Me préservent les chastes Piérides de me dire aujourd’hui des monts rocailleux de la Grèce ! ce sont les os puissants de cette vieille mère (la nôtre à tous) que nous foulons d’un pied débile. Ce gazon rare où fleurit la triste anémone rencontre à peine assez de terre pour étendre sur elle un reste de manteau jauni. Ô Muses ! ô Cybèle !… Quoi ! pas même une broussaille, une touffe d’herbe plus haute indiquant la source voisine !… Hélas ! j’oubliais que, dans la ville neuve où je viens de passer, l’eau pure se vend au verre, et que je n’ai rencontré qu’un porteur de vin.

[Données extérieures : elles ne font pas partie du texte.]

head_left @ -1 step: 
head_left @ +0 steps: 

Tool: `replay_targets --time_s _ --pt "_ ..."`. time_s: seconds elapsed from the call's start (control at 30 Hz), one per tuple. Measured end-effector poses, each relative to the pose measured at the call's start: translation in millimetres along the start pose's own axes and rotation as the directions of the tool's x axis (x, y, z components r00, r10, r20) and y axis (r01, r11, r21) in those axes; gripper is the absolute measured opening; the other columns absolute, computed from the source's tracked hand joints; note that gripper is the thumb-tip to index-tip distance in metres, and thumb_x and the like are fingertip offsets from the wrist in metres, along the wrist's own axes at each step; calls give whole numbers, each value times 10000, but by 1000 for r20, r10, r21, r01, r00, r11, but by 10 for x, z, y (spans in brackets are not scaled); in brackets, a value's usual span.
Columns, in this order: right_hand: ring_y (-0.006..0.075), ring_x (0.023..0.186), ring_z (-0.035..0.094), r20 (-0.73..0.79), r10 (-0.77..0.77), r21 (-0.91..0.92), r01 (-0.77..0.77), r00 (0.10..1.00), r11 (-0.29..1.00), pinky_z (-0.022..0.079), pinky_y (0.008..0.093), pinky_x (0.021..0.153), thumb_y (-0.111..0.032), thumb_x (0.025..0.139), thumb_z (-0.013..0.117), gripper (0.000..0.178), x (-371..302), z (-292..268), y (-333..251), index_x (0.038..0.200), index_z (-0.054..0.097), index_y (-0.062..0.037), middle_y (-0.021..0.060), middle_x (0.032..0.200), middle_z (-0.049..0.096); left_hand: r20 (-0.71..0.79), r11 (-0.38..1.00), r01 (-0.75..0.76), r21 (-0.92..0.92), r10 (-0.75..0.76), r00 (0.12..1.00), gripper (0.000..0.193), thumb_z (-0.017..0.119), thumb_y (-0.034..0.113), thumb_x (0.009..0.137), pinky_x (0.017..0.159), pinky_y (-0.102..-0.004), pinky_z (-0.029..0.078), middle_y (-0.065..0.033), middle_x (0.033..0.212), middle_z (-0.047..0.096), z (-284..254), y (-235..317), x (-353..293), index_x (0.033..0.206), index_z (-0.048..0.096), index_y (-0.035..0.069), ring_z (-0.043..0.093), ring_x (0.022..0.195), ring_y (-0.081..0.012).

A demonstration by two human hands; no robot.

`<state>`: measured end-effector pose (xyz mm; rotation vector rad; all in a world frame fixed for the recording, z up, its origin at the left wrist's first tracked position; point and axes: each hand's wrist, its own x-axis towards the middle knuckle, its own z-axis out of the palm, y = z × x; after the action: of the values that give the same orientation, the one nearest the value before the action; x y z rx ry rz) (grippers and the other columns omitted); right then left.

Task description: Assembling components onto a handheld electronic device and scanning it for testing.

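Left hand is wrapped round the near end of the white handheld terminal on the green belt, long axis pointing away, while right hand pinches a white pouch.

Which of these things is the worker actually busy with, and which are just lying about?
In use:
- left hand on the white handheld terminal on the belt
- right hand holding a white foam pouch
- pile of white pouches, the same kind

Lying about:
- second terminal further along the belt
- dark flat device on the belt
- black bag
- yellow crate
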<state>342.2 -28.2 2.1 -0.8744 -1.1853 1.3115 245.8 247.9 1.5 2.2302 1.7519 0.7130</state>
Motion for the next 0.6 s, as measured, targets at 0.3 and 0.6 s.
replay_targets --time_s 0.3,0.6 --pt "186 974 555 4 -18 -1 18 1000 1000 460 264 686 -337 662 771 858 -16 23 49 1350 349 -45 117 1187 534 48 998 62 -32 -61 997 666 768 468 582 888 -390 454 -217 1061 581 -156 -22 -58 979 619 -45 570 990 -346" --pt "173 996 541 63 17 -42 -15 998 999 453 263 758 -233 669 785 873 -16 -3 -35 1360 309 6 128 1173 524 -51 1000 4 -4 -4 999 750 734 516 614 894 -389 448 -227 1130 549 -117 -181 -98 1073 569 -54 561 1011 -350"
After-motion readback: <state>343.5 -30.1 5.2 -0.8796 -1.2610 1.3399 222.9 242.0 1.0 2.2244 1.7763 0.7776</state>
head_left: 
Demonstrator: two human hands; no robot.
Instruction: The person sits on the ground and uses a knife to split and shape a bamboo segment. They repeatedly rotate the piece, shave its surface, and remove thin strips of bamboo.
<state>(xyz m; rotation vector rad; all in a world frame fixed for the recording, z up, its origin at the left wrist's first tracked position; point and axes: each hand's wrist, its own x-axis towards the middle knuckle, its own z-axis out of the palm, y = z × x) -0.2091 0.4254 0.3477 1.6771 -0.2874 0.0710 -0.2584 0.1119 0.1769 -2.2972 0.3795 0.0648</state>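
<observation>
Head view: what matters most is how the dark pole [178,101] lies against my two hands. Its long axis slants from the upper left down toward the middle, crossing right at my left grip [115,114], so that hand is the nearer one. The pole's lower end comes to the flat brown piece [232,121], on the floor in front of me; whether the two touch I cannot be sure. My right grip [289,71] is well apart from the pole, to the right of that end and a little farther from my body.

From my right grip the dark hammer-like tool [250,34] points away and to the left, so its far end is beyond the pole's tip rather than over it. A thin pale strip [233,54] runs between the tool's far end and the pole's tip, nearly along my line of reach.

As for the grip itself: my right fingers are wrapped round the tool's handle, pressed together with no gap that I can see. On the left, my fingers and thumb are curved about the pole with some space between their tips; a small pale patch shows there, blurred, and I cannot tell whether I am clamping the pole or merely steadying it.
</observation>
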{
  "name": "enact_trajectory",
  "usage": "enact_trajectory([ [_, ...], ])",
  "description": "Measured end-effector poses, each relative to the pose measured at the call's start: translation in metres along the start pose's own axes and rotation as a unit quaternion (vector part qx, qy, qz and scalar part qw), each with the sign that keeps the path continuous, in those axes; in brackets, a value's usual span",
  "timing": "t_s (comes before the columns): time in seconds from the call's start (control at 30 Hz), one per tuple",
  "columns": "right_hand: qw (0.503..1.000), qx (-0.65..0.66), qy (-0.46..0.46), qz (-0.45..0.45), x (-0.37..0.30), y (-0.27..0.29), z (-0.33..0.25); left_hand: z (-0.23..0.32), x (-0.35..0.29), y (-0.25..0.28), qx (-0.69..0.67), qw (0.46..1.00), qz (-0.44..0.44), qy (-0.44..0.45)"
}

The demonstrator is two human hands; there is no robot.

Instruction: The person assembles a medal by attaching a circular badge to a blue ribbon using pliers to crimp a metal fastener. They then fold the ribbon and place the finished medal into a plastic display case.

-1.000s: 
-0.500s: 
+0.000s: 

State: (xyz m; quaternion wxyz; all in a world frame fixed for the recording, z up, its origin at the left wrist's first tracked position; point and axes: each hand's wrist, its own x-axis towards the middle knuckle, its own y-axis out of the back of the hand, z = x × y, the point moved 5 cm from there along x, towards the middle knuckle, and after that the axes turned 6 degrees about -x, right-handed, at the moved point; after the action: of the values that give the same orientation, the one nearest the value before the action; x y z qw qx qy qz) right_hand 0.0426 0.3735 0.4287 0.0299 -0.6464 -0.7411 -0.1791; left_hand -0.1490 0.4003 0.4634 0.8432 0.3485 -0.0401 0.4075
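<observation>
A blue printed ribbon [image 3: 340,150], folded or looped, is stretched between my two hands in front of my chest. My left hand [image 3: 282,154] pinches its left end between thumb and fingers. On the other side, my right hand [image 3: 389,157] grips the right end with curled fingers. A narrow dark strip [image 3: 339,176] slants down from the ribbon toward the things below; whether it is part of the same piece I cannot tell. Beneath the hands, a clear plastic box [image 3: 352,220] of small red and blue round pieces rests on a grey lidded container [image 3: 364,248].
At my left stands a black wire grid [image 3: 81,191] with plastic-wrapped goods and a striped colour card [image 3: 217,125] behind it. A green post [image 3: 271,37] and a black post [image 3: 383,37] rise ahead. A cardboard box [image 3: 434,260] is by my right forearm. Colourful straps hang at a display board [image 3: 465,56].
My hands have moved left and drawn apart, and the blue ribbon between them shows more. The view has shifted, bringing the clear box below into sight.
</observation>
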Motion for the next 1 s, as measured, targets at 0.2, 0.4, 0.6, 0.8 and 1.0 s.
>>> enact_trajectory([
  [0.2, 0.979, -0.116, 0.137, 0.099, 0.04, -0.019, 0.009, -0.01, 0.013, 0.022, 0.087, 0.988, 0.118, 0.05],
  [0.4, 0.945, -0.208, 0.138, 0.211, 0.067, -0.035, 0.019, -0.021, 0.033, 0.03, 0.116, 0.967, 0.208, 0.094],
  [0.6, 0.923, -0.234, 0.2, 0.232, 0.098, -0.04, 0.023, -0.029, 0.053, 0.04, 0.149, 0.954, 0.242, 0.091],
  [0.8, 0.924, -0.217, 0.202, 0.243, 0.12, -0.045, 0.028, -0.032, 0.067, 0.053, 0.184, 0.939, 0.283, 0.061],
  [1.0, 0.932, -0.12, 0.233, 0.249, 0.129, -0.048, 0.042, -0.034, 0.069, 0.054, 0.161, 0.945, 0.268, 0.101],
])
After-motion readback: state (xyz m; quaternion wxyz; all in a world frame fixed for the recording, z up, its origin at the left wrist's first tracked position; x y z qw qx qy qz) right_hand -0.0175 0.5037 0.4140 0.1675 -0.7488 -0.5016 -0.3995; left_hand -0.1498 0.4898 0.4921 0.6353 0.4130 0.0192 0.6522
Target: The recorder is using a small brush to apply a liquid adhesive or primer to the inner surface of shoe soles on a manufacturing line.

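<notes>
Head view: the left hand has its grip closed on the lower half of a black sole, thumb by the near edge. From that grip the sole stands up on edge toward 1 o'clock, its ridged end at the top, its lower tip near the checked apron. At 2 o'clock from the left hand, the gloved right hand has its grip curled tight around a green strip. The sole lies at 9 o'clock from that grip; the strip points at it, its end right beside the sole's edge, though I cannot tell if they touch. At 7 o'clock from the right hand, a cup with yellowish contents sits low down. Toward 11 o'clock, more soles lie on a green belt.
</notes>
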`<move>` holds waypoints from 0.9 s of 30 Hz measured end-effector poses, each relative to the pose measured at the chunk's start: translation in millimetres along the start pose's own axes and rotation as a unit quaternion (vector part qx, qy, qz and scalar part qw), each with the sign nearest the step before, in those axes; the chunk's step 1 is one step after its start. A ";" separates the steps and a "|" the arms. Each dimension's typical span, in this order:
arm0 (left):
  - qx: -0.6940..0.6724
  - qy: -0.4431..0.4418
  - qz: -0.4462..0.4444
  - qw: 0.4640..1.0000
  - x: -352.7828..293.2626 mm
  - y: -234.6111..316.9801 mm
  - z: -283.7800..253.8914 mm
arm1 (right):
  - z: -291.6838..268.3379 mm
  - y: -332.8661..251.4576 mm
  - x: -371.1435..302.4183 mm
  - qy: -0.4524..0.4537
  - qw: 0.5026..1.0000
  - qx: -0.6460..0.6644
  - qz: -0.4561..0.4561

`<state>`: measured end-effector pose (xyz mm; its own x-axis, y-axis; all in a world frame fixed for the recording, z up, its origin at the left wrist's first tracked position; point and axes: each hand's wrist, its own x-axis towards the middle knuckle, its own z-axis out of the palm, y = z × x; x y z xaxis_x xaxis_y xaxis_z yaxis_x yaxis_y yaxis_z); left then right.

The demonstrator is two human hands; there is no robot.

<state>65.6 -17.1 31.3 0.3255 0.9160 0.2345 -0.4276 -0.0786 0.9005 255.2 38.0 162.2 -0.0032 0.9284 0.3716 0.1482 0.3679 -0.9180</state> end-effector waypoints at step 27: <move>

Me voici donc enfin dans la campagne, entre les deux villes. L’une, au bord de la mer, étalant son luxe de favorite des marchands et des matelots, son bazar à demi turc, ses chantiers de navires, ses magasins et ses fabriques neuves, sa grande rue bordée de merciers, de tailleurs et de libraires ; et, sur la gauche, tout un quartier de négociants, de banquiers et d’armateurs, dont les maisons, déjà splendides, gravissent et couvrent peu à peu le rocher, qui tourne à pic sur une mer bleue et profonde. L’autre, qui, vue du port, semblait former la pointe d’une construction pyramidale, se montre maintenant détachée de sa base apparente par un large pli de terrain, qu’il faut traverser avant d’atteindre la montagne, dont elle coiffe bizarrement le sommet.

Qui ne se souvient de la ville de Laputa du bon Swift, suspendue dans les airs par une force magique et venant de temps à autre se poser quelque part sur notre terre pour y faire provision de ce qui lui manque. Voilà exactement le portrait de Syra la vieille, moins la faculté de locomotion. C’est bien elle encore qui « d’étage en étage escalade la nue, » avec vingt rangées de petites maisons à toits plats, qui diminuent régulièrement jusqu’à l’église de Saint-Georges, dernière assise de cette pointe pyramidale. Deux autres montagnes plus hautes élèvent derrière celle-ci leur double piton, entre lequel se détache de loin cet angle de maisons blanchies à la chaux. Cela forme un coup d’œil tout particulier.